The knife cut through it like butter. Atsel froze again, and this time he did fall over.
Things started speeding up. And I mean speeding up. With the watch broken – with both of Atsel’s watches broken – time seemed to realize me and Sam and Claire didn’t belong here, and started to rush us towards the present. The grass turned brown, white with snow, then green again, too fast for me to track. The seasons turned the air over and over from hot to cold. Wind constantly twisted and changed direction, whirling around and around. I tried to stand but only fell back down, not quite comprehending the movement of the earth and air. The temperature changes were a tumult against my flesh, until I was freezing and burning at the same time. People ran past us, but so fast they were only streaks of color.
I would ask Sam later how no one had noticed us standing or lying around. It seemed we would have been like statues. But Sam said we simply weren’t noticed because we didn’t belong there. We didn’t match anyone’s perceptions at the time we traveled through. I like to think we were something like ghosts, haunting the plains and the house and the backyard. Even if we were just rolling around moaning. Which is sort of what ghosts do.
Sam held himself together. He had enough of a crash course in time perception to allow him to do a few things: stab Atsel in the heart, killing him; find his watch, which he was drawn to as if he had some psychic link to it, which I suppose he sort of did; and drag me and Claire to the backyard as the house rose up around us so we wouldn’t be stuck in the floorboards somewhere.

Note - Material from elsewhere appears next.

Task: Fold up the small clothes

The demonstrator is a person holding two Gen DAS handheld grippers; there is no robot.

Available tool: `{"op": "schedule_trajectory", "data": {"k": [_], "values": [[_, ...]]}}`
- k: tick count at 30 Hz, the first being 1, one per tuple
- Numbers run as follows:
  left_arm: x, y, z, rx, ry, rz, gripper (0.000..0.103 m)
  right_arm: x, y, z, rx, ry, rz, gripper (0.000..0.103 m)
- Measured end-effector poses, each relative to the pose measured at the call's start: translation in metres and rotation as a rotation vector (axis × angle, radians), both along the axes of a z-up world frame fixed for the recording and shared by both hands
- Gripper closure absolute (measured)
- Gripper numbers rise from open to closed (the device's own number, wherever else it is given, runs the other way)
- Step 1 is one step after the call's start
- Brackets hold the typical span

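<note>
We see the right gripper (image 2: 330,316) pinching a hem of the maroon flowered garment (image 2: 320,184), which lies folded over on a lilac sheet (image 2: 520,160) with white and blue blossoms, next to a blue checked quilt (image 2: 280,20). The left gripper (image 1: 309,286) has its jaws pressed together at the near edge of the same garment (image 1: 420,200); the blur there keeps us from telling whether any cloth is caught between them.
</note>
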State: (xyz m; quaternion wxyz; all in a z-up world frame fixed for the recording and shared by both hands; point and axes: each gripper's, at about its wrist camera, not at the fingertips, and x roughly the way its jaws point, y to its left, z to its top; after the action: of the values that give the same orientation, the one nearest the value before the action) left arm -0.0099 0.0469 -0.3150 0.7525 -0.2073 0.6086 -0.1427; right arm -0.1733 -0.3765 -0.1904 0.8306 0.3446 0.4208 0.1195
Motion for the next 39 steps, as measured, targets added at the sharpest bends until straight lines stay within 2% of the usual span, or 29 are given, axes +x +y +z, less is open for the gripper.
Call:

Then all three of us lay on the ground, eyes screwed shut and stomachs churning.
Once it was over we were covered in a thick layer of snow. We clawed our way out like zombies popping out of graves, gasping for breath, snow in our mouths like gravedirt.
We found the doctor in an inner room of the house. Atsel had deemed him unimportant and told him to stay put until and if needed.
Claire went to the children’s bedroom, I think expecting it to have been an illusion, a trick of perception. That they would be driven back into their beds by the same forces that had propelled us forward.
But they weren’t there.
I went to her and laid a hand on her shoulder. She shook it off.
“Get out,” she whispered.
“Claire,” I said, “I’m so, so sorry.”
“Get out.” She didn’t shout, and that somehow made it worse. “You brought him here. You did this. Get out.”
I was too shocked to move. “Claire…” I began. But Sam took my arm and led me out.
I was numb as we exited into the night. The chill air barely touched me. The elation of ending another monster was gone.
It must have shown on my face, because Sam said “It was bound to happen. People are going to get hurt.”
I shook my head blankly. “But not because of us. First that baby, now two children. Because of us.”
“It’s not your fault.” He took in a breath and let it out in a huff, unsure of what to say, of how to comfort me. “More people would get hurt if we didn’t do what we’re doing.”
I looked up at the windows, blinking back tears.
“That’s why you’re doing this right?” he said.
But that’s not why you’re doing this, I thought bitterly, angry at the circumstances, at how things had fallen, and projecting that onto Sam, as if that would release me from blame.
Still, I shivered.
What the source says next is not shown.